私は出来るだけ落ち着いた声を出そうと、声を震わせまいと注意しつつ、
「大丈夫、一緒に、ずっといるからね・・・」
そう言って子どもの頭を撫でつつ、寝るまでそうしていました。
まさかこんな小さな子にまで気づかれるくらいに落ち込んでいたとは・・・。
親として失格・・・とまでは言わないけれど、この不安を子供達に伝わるわけには行かない。
ある意味子どもに勇気づけられた時でした。
不安な時に寄り添ってくれる家族は本当に心の支えになってくれたと今でも感謝しています。
診断までの経緯:確定診断とステージ診断までの2週間
検査翌日、紹介先の病院へ受診に行きました。
家族も同伴していただき、まずは主治医の説明を受けます。
前の病院でも説明があった通りの説明がありました。
早期癌ではなく進行癌以上であること、
まずは精査を行い、どこかに転移していないかを見ていくこと、
転移していなければ手術が行えること、
転移していれば手術が行えず、対症療法になること、
先生の説明を聞きつつ、前半は前医で聞いた通りでしたが、最後の転移していた場合の説明はそうだよね・・・と頭では納得しながらも衝撃的ではあったと思います。

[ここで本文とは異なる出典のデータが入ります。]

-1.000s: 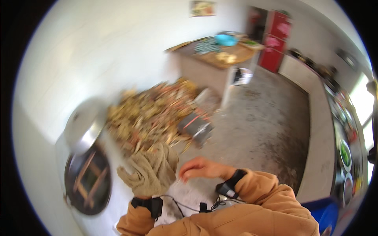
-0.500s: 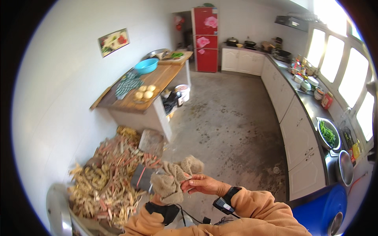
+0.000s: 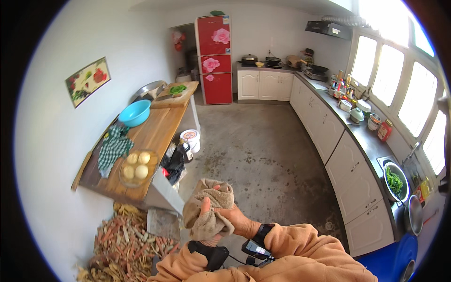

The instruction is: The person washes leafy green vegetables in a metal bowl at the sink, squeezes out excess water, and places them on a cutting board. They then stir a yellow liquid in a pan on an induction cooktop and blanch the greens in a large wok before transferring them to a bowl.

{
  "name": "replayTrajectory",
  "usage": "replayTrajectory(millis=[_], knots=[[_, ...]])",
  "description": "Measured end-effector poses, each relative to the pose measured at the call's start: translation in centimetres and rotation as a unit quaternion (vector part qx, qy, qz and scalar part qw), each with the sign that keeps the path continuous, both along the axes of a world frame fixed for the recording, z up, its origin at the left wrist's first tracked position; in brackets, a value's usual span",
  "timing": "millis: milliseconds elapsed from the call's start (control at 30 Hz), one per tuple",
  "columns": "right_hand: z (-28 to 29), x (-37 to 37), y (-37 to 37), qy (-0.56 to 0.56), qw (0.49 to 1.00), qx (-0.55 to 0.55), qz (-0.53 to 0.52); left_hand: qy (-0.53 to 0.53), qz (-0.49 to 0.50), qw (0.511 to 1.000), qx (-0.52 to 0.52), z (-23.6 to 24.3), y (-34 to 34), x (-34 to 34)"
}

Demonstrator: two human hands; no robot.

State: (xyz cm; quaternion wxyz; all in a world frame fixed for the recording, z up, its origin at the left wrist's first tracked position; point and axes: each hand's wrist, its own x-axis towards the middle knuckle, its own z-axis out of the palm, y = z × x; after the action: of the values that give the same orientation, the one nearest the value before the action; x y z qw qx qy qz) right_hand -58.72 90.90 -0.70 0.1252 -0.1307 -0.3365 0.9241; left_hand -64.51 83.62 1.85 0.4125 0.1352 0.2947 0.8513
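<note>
A crumpled tan-brown cloth (image 3: 208,227) is bunched up between my two hands, low in the middle of the view. My left hand (image 3: 206,206) is mostly covered by it; a thumb shows against the folds, closed on the cloth. From the other side my right hand (image 3: 237,221) grips the cloth, its fingertips partly hidden behind the fabric. Both hands are held above the floor, away from the wooden table (image 3: 162,123) on the left. Dark straps circle both wrists, with a small device at the right one.
Corn cobs and husks (image 3: 129,242) lie heaped at lower left. The table holds a blue basin (image 3: 135,113), a checked cloth (image 3: 114,145) and a plate of pale round buns (image 3: 137,164). A cabinet counter (image 3: 347,123) runs along the right; a blue barrel (image 3: 392,256) stands below it.
My view has swung up and to the right. The cloth, stretched sideways before, is now bunched upright, and my right hand has moved from its edge into the folds.
</note>
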Motion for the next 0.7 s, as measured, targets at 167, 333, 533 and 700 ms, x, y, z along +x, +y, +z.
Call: replayTrajectory(millis=[167,333,533,700], knots=[[-7.0,-10.1,12.3,0.033,0.993,0.076,-0.079,0.23,0.187,0.927,-0.23,-6.7,14.2,-8.4],[-12.8,-20.6,23.8,-0.052,0.991,0.122,0.013,0.274,0.188,0.882,-0.335,-10.9,23.0,-20.0],[-12.7,-40.4,35.8,-0.192,0.967,0.157,0.063,0.201,0.185,0.916,-0.292,-12.0,28.5,-37.6],[-12.9,-60.4,44.6,0.048,0.896,0.29,0.333,0.291,0.238,0.828,-0.415,-16.9,31.5,-55.3]])
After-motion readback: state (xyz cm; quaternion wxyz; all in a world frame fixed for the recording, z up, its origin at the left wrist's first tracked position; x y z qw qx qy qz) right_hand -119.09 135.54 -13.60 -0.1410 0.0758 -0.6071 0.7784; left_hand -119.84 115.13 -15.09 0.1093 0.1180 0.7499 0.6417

そこから淡々と造影CTや大腸検査等の転移の検査を受け、最後に先生に説明を受けました。
「では細胞診の結果が出ることも含めて2週間位期間が空きますので、その頃ぐらいに説明を行います」
あ、すぐ説明してくれるわけじゃないんだ。
・・・え?こんなふわふわした状態で2週間を過ごすの?
こんな事を家族と話しながら帰路につきました。
職場も翌日に普通に出勤し、仕事を再開しながらも、心ここにあらずといった所。
後半1週間は精神的にも難しくなり、担当患者の引き継ぎなどを終わらせて休みを取るようになっていきました。
この二週間は本当に精神的に辛かったことを覚えています。
子どもと一緒にディズニーを見て、リメンバー・ミーの死後の世界のシーンで自分も死んだらどうなるんだろうと考えたり、
葬式のCMを見て、自分が死んだときの葬式はどうしたいかなぁ、いやでも今考えることじゃないな、と悩んだり、
もし転移しててステージ4だったら、どこまで生きれるんだろう、苦しいのは嫌だなぁと思ったり、
仕事中も、家でも、寝る前でも、どんな状況でも考えが付きまとってきます。自分でも振りほどこうとするものの、ふと空いた時間ができると考え続ける毎日でした。
好きな番組も、動画を見ても、どこか自分には反映されないような、響くものもなく、自分の中で考えを反芻することでいっぱいだったと思います。
家族や子供達と接していることだけが、その時間を和らげてくれるような、そんな永遠と思うような日々が過ぎていきました。
確定診断とステージ
そして2週間が経過、いよいよ診断結果の説明の日がやってきました。
家族とともに主治医の先生の所へ、
結果としては転移は認められず、ステージはⅢ。手術が可能であることを説明されました。
治療ができる、転移がなかった。その事だけがこの二週間願っていたことでしたので大きくため息を付きましたが、
それ以上に大きな安堵のため息をしていたのは家族でした。
その時に、家族に思いを打ち明けたりして、励ましてくれていた家族も、同じように、もしくはそれ以上に気を張っていたんだなぁと思いましたね。
そこからは家族と食事へ、最悪の事態は避けられたことも含めて、その時の食事はすごく美味しかった事を覚えています。
家族や職場へ説明を行い、次は手術へ向けての準備を進めていくことになりました。